Alex Bregman, the clear MVP of this record-breaking Astros’ regular season, stands against the back wall of the clubhouse, his eye black still on, trying to make sense of it all.

“To be honest with you, this year’s team is better than last year’s team,” he says, plenty of that Bregman defiance still in his eye. “But in baseball, things have got to bounce your way.

“It’s tough because you want to… because you know, some of these guys you’re never going to play with again.”

The Departures

One of those players who is likely gone, Dallas Keuchel — the Cy Young Award-winning heart of that first breakthrough 2015 Astros playoff team, the man who slayed the New York Yankees in the Bronx in this current run’s first real signature moment — stands at his locker, wondering if he’ll be at a new locker, in a new clubhouse, by this spring.

“It’s a weird feeling,” Keuchel says. “It’s a lot to take in. I’ve been on this team for seven years. I’d love to be back here for the long haul, but I know how the business side of it works.”

Astros fans can be excused for wondering how it all ended so quickly. One moment, the Astros are rolling through Cleveland. The next… they’re getting rolled right out of the playoffs. A.J. Hinch’s team played 18 playoff games last October, including two classic seven game series.

They finish this October having played eight — and losing four of those.
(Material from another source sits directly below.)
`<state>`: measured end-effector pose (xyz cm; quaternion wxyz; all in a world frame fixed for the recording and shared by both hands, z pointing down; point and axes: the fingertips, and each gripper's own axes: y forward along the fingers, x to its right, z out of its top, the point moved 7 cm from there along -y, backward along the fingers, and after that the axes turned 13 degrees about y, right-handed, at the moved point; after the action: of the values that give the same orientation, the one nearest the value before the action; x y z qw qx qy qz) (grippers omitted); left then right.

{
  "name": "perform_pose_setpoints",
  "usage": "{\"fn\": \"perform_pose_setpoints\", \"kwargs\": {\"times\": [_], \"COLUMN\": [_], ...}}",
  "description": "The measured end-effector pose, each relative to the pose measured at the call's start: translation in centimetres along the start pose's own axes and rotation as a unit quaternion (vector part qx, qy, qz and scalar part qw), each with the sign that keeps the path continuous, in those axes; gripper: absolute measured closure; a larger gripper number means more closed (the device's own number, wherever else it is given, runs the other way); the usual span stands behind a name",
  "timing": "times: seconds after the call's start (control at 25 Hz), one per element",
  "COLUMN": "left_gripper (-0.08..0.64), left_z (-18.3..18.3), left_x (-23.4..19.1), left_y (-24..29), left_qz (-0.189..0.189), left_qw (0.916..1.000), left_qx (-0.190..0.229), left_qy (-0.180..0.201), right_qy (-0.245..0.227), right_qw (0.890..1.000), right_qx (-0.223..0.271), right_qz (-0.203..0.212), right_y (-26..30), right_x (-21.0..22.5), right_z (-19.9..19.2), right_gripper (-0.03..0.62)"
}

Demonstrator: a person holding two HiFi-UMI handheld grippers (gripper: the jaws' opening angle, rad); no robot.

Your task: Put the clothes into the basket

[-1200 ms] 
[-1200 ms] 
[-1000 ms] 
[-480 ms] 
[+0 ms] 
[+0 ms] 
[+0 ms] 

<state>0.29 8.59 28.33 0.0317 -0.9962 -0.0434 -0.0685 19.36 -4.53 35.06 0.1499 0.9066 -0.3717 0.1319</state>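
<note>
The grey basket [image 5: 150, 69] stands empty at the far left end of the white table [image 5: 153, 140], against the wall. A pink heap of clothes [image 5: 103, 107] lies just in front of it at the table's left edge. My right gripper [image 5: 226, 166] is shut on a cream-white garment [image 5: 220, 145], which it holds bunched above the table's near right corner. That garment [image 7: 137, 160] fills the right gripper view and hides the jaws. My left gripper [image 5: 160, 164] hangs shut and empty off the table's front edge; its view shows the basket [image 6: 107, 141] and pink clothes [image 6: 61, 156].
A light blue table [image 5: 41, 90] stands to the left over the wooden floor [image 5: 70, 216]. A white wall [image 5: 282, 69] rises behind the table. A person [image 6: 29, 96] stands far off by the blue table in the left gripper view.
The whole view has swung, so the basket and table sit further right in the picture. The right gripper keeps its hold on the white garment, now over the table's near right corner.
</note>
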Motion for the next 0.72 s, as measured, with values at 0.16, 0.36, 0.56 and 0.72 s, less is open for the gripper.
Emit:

As letdowns go, it’s like going from Ben and Jerry’s wildest flavor to plain vanilla, from Whataburger to McDonald’s, from seeing Hamilton on Broadway to watching community theater.

“This is a quick death,” Gerrit Cole, the second ace Astros general manager Jeff Luhnow stole last offseason, says. “We were close in that (Game 2) Fenway game. And they just put some explosive innings together.”

Houston’s Champions

These Astros gave Houston so much when the city and so many of its people were at their lowest, reeling and devastated from the unbelievably horrific destruction of Hurricane Harvey. The Astros lifted up an entire city last fall.

Maybe, it’s almost unfair to expect them to do it again. But Altuve does, even in the ninth inning of Game 5, even with the Astros down to their last out, even with Red Sox closer Craig Kimbrel looking stronger than he has all October.

“We came back from so many things,” Altuve says softly. “Two outs, we’ve come through with two outs so many times. Even with two outs, I was expecting us to do something.”

That’s what these Astros do. But not this time.

This October’s version of the defending champions never had the real Altuve. They barely had the real Carlos Correa either. Much of the magic seemed to drift away too. One cowboy umpire and Major League Baseball’s failed replay system robbed them of a critical home run in the most important, series-shifting game of all. One of the greatest catches in baseball history ended Game 4 — and set the stage for an almost unfair 0-for-9 finish for Bregman in Games 4 and 5.

Attrition robbed the Astros of even more.

No Major League Baseball team’s repeated as World Champions in 19 years now for good reason. The march is almost too unforgiving, too draining, too based on moments, to do it again right away. Just ask the Chicago Cubs. Wrigley Field’s team went from a historic, curse-ending title in 2016 to losing in the league championship series last year to falling in the Wild Card Game earlier this month.

This would-be Astros dynasty needs to do something drastic to avoid dropping into a similar pattern. Keuchel is likely to be gone this winter. Charlie Morton — the flame-throwing, 34-year-old, first-time All-Star — is also a free agent. Verlander and Cole are both only under contract for one more season.

Championship windows have a way of slamming shut much sooner than anyone expects. Even with sweet-swining Kyle Tucker and 100-MPH find Josh James waiting in the wings. That is talk for another day, though.

This is a night for paying homage to the most special sports team many people in Houston have ever seen. This is a night when a group of players, teammates in every sense of the word, just want to hold on for as long as they can. For a few more moments.

And maybe one more toast. The bulk of the Astros are still in that clubhouse, still sitting around together, after the media is ushered out.

This is how the World Champs, Houston’s champs, the team that did everything it could to help Houston after Harvey, will finish. You know, it’s not such a bad way to go.